There are three checks that IFAs have to carry out, relating to the candidate's criminal, credit and disciplinary history. They also have to prove their competence and capability to do the job and their financial soundness.
The FSA produces handbooks, such as the training and competence sourcebook, which IFAs need when assessing candidates against these criteria.
IFAs must not scrimp on background research on candidates. They have to know about the candidate's history and conduct anywhere they have worked, not just in the UK.
IFAs also have to be aware of the threat of not conducting interviews in a structured manner and of the implications of their actions during the interview itself.
Employment law firm Peninsula regularly comes across cases where a candidate has been unsuccessful at interview and has gone away with the impression they have been penalised on the basis of their sex, religion, race or sexual orientation and disability. Many are the result of misunderstandings rather than discrimination but some are down to the candidate using remarks or incidents during their interview as the basis for a claim.
We have seen litigation cases connected to job interviews increase by 23 per cent in the last two years. There is a claims' culture where people feel strongly about their rights concerning discrimination and are increasingly likely to pursue claims if they think these rights have been violated.
Employers need to be on their guard, even at interview stage. The difficult thing is that the interviewee can often put them in a no-win situation – for example, they may know they are unsuitable for a job but apply for it anyway.
Employers have to be careful when selecting applicants for interview, ensuring that every element of their CV is scrutinised before they are called in so that any potential problems can be spotted.
There are also situations that employers can avoid by being more careful about what they say. For example, they should not ask about people's religion or probe too deeply into their personal lives. It is not acceptable to ask a recently married woman if she is planning to start a family soon – if she does not get the job she will naturally assume that this is the reason why and have a strong case for a claim.

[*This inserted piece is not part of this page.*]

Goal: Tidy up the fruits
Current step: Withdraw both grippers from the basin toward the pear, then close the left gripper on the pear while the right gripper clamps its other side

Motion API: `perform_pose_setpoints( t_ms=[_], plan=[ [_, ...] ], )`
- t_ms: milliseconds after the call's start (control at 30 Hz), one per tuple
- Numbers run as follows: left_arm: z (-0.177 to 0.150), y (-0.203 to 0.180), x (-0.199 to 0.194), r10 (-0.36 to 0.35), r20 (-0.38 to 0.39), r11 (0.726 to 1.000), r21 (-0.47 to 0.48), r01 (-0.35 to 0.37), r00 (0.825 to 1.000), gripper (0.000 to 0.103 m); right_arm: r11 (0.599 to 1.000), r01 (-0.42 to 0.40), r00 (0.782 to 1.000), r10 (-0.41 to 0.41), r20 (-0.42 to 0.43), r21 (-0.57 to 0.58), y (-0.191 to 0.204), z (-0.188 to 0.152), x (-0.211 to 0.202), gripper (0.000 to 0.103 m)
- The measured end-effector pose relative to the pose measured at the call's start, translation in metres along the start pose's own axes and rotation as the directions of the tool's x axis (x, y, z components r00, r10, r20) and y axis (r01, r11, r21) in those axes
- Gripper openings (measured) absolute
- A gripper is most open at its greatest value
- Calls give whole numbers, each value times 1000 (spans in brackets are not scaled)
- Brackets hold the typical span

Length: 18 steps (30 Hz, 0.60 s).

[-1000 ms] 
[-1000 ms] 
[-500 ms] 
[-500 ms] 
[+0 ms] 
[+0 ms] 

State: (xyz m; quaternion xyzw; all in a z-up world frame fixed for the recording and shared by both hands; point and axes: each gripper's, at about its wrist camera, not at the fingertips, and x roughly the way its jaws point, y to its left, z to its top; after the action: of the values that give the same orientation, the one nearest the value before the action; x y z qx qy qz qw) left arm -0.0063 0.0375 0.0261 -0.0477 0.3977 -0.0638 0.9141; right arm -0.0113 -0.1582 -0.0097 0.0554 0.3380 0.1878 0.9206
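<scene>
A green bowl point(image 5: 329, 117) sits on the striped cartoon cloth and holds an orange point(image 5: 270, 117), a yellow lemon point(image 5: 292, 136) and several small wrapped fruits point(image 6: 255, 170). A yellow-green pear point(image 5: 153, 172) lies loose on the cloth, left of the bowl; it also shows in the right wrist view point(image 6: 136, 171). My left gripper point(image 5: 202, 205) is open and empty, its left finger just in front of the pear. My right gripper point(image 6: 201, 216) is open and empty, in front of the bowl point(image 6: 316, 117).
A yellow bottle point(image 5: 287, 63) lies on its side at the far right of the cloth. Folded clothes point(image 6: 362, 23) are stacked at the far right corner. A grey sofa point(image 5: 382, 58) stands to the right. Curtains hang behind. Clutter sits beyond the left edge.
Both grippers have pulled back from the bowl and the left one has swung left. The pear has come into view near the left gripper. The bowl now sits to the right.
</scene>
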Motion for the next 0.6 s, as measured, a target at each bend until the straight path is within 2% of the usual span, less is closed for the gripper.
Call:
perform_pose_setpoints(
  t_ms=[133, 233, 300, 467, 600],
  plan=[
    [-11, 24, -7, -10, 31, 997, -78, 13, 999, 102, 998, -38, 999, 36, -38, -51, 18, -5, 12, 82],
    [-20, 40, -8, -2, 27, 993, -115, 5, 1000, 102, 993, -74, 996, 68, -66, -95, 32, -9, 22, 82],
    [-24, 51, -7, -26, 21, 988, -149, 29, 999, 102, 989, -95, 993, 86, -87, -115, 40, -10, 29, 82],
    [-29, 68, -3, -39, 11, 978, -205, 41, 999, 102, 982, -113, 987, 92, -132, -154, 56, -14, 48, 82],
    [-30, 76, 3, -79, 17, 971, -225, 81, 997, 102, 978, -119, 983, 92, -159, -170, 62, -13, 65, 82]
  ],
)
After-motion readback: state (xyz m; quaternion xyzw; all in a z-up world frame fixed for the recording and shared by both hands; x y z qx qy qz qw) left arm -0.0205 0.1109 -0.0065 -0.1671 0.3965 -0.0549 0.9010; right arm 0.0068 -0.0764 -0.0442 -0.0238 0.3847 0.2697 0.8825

If IFAs are uncertain of exactly what the protocol is concerning interview questions, they should get in touch with a company that can offer them advice.
Things not to say at an interview
1: How old are you?
2: Are you planning to start a family soon/are you pregnant?
3: What religion are you?
4: Being a woman, do you think you would be able to cope with the physical side of the job?
5: You'd have to start wearing make-up if you want to work here
6: Do you find your children take you away from work often?
7: Does your illness mean you have to have lots of time off?
8: Do you have a boyfriend/girlfriend?
9: Have you always been that weight?
10: What's your social life like?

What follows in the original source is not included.